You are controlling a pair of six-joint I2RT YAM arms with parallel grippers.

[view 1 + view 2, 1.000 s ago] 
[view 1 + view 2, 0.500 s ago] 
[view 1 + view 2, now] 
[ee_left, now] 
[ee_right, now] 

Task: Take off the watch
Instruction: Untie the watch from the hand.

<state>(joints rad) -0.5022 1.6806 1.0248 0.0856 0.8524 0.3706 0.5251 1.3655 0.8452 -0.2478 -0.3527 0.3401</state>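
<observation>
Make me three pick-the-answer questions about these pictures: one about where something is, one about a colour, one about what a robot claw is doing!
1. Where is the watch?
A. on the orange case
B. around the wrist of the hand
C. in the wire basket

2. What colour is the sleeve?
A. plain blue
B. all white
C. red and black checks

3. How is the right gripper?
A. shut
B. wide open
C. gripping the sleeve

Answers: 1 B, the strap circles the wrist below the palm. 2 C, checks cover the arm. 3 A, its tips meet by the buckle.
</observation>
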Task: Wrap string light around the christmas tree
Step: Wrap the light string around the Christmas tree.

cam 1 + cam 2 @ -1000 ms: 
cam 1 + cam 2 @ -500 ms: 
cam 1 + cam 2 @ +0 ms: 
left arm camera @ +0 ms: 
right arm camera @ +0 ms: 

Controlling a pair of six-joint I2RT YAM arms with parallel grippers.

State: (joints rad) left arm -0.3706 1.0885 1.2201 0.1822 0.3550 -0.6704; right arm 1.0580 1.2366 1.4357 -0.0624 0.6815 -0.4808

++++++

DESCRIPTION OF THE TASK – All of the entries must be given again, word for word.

OUTPUT FOR THIS TASK –
You are controlling a pair of six-joint I2RT YAM arms with parallel grippers.

[view 1 + view 2, 1.000 s ago] 
[view 1 + view 2, 0.500 s ago] 
[view 1 + view 2, now] 
[ee_left, now] 
[ee_right, now] 

Task: Take off the watch
Instruction: Untie the watch from the hand.

<state>(joints rad) -0.5022 1.6806 1.0248 0.0856 0.8524 0.3706 0.5251 1.3655 0.8452 -0.2478 -0.3527 0.3401</state>
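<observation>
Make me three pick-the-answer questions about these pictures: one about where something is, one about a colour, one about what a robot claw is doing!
1. Where is the watch?
A. on the orange case
B. around the wrist of the hand
C. in the wire basket

2. What colour is the sleeve?
A. plain blue
B. all white
C. red and black checks

3. How is the right gripper?
A. shut
B. wide open
C. gripping the sleeve

Answers: 1 B, the strap circles the wrist below the palm. 2 C, checks cover the arm. 3 A, its tips meet by the buckle.
</observation>
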Task: Wrap string light around the christmas tree
Step: Wrap the light string around the Christmas tree.

cam 1 + cam 2 @ -1000 ms: 
cam 1 + cam 2 @ -500 ms: 
cam 1 + cam 2 @ +0 ms: 
left arm camera @ +0 ms: 
right arm camera @ +0 ms: 

Controlling a pair of six-joint I2RT YAM arms with parallel grippers.

State: (joints rad) left arm -0.3706 1.0885 1.2201 0.1822 0.3550 -0.6704; right arm 1.0580 1.2366 1.4357 -0.0624 0.6815 -0.4808

The output contains nothing more.